We all looked back, startled, toward the doorway. Aaron’s sudden entrance set off a barrage of reactions: Paul and Zack erupted in laughter, the fathers grinned, the mothers gasped, and the bride boiled over.
“How am I supposed to be happy with that?” she wailed.
She was referring to Aaron’s face, and she had a point. Aaron was sporting a black eye of spectacular magnitude, swollen almost shut and positively pulsating in shades of deep purple and olive green.
“What happened?” Chloe and I asked simultaneously, but by now Aaron was chortling as well and couldn’t answer. Howard and Burt joined in the hilarity, and even the musicians looked entertained.
“They were playing football in the office,” said the bride venomously, over the men’s howls of laughter. “Like a bunch of children.”
“Honey,” Paul managed to get out, “be a sport, would you? It’s no big deal—”
“It is to me! You’ve ruined everything!”
And with this histrionic pronouncement, Elizabeth stalked up the aisle, past Aaron, and out of the building, leaving an uncomfortable silence in her wake. Everyone looked at me uncertainly.
“Well…” I said. Why is it again that I love weddings? “Well, I think we’re done for this evening. Good night, everyone.” Then, as the room emptied, “Aaron, can I talk to you for a minute?”
He came down the aisle, looking a bit guilty, and then a bit irked as he tried to kiss me and I turned my face away. “Hey, is it my fault if I fumbled a pass?”
“Shut up and listen,” I told him. “There’s going to be a stylist here tomorrow, an hour before the ceremony. I’ll tell her to bring stage makeup for you, so for God’s sake, be on time.”
“Oh, no,” he said. “I’m not wearing makeup just so some self-centered bride can—”
“Self-centered! You think she’s self-centered? Tomorrow is one of the most important, most public moments of
Elizabeth’s life and everyone will be looking at you. She’ll have photographs she’ll want to show her grandchildren, and all they’ll want to know is the story behind your goddamn eye. Grow up, Aaron.”
“Grow up? You of all people—”
“What about me of all people?” I’d been restraining myself all evening. If he wanted to fight, I was more than ready. “What’s that supposed to mean?”
Aaron looked away, and I could see the muscles in his jaw go taut. Then he turned a cold gaze back to me. “Forget it. It’s not worth the trouble.”
And he walked out, leaving me to stew in my own complicated juices. Forget his objection to makeup? Or forget about him and me? I jammed my clipboard into my tote bag and pulled on my coat, muttering savagely under my breath all the while.

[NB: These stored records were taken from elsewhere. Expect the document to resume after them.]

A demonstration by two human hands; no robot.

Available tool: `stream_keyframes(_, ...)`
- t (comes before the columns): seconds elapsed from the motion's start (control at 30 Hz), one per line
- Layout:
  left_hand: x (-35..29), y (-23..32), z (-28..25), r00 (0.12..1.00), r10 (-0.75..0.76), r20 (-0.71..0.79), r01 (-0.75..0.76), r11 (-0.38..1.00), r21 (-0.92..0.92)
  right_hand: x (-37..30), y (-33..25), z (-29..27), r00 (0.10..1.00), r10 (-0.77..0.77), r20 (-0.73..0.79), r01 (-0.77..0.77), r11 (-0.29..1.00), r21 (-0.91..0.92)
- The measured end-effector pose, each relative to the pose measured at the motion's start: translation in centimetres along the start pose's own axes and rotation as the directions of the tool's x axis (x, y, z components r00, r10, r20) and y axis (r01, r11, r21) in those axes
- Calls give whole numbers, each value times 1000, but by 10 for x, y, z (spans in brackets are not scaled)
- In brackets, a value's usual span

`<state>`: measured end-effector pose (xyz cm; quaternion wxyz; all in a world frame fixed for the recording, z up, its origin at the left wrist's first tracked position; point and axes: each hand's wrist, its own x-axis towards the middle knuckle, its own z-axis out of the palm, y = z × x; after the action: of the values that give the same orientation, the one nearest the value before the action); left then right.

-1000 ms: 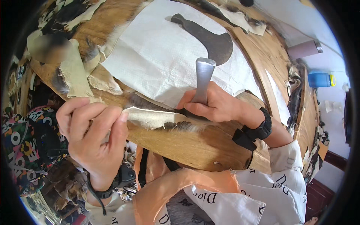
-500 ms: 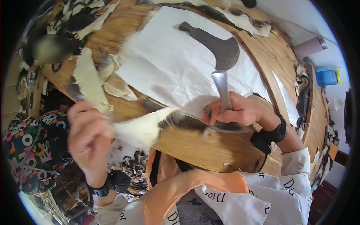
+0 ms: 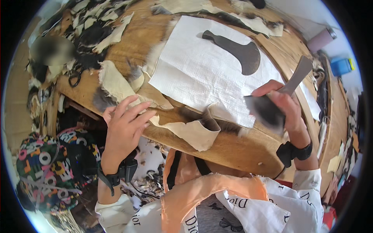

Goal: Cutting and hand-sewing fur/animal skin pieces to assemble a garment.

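Observation:
My right hand [image 3: 286,106] is closed around a half-moon knife with a dark curved blade [image 3: 265,113]. It holds the knife in the air over the right side of the wooden table, handle [image 3: 298,75] pointing up and away. Fingers spread, my left hand [image 3: 126,132] lies over the table's near left edge, its fingertips at pale fur hide. Just right of it, a cream strip of hide [image 3: 194,133] curls at the near edge, dark fur showing inside the curl. Another cream hide piece [image 3: 116,83] lies beyond my left hand.
A white woven sheet [image 3: 198,66] covers the table's middle, with a second dark half-moon blade [image 3: 244,54] on it. Black-handled scissors [image 3: 75,75] and fur scraps [image 3: 97,35] lie at the left. A blue container [image 3: 341,66] and pink tumbler [image 3: 322,39] stand far right.
My right hand has lifted the knife off the hide and moved it up and right. My left hand has opened and let the cream strip down onto the table edge.

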<state>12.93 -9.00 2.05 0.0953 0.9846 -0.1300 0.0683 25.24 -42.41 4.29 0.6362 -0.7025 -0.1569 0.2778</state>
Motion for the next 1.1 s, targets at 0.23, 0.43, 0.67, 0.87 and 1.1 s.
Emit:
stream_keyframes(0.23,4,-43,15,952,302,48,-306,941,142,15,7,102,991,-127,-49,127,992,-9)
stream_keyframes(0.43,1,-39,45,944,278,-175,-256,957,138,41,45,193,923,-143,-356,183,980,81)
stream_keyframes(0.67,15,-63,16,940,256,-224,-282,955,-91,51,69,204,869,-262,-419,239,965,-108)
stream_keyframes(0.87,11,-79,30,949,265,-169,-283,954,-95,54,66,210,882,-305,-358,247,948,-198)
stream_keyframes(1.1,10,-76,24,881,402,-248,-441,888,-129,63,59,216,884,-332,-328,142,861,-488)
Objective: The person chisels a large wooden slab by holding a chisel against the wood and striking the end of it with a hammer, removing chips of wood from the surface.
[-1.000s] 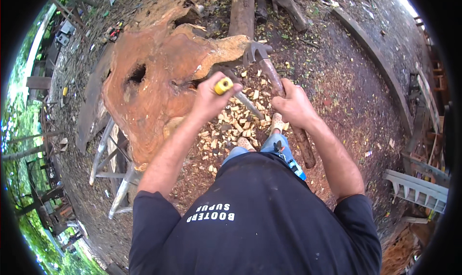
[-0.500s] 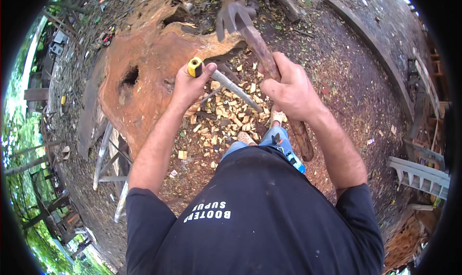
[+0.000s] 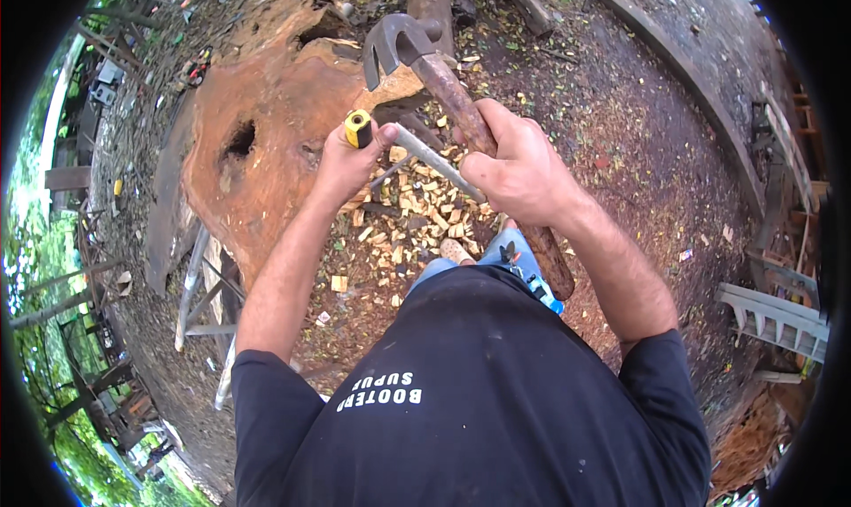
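My left hand [image 3: 344, 163] is closed around a chisel with a yellow and black handle [image 3: 358, 128]. The handle's end points up, and its blade is hidden below my hand at the edge of a big reddish-brown wood slab [image 3: 292, 108]. My right hand [image 3: 523, 166] grips the brown wooden handle of a claw hammer [image 3: 412, 44]. The hammer's head hangs in the air beyond the chisel, slightly to its right, with the claw toward the left. A pale grey pole [image 3: 441, 165] slants between my two hands.
Cut wood chips [image 3: 425, 206] cover the ground below the slab, around my feet. A dark hole [image 3: 239, 140] opens in the slab. Logs [image 3: 519, 2] lie at the far side, a long plank [image 3: 687, 73] at the right, and a grey ladder-like frame [image 3: 776, 321] at the right edge.
The hammer has swung left and a little nearer, bringing its head closer to the chisel. My right hand has shifted left with it; my left hand stays in nearly the same place.
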Demonstrator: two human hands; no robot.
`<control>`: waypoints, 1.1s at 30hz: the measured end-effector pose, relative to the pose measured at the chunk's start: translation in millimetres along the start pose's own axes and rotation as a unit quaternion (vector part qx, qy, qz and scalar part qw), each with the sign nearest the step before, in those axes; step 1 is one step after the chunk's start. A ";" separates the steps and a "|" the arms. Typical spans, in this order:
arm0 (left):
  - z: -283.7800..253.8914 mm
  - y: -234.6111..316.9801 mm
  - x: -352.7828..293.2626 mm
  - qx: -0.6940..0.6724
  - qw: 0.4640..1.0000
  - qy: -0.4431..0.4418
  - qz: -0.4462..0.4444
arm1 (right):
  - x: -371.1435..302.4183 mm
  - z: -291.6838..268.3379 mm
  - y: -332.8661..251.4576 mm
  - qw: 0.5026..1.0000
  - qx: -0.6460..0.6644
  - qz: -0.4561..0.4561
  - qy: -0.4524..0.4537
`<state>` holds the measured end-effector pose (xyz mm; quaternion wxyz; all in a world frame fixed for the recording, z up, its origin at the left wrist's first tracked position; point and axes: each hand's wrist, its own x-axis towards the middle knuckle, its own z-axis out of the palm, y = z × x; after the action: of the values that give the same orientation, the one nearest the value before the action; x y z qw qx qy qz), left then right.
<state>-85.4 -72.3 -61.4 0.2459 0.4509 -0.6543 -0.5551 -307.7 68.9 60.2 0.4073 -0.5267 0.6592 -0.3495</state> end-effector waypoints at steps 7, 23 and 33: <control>7.1 13.9 -4.7 0.029 0.999 0.005 0.030 | -1.3 -2.0 -5.1 0.999 0.029 -0.018 0.015; 14.4 -43.8 -1.3 0.116 0.980 -0.003 0.161 | -18.8 43.5 40.9 0.974 -0.200 -0.092 -0.053; 47.1 -27.3 -56.8 0.242 0.965 -0.023 0.099 | -30.6 13.7 26.8 0.998 -0.021 -0.043 0.032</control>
<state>-88.6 1.1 -89.6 0.1681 0.4171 -0.8157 -0.3639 -302.8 103.8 35.7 0.3594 -0.5515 0.6559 -0.3694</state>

“How did it go?” Rhonda Coates, the EMP’s chic and ultra-efficient coordinator for private events, poked her head in from a side door. “Anything I can do to help?”
Only if you’ve got a magic wand to wave, I thought. “We’re all set, Rhonda, thanks.”
“Are you going to stay tonight and cruise the galleries? There’s a new exhibit on honky-tonk artists—”
“Wish I could,” I fibbed, “but I’ve got more paperwork to do tonight. You know how it is.”
“All too well,” she said. “Break a leg tomorrow.”
“That or somebody’s neck.”
She grinned and said good night. I walked up the aisle to the theater exit, and gave a silent groan when I opened the door: Zack was waiting for me right outside, slouching against the wall with his arms folded and his brow furrowed. He perked up visibly when he saw me—a warning sign right
there if I hadn’t been too preoccupied to notice. “Are you all done now? We could have dinner in the café here.”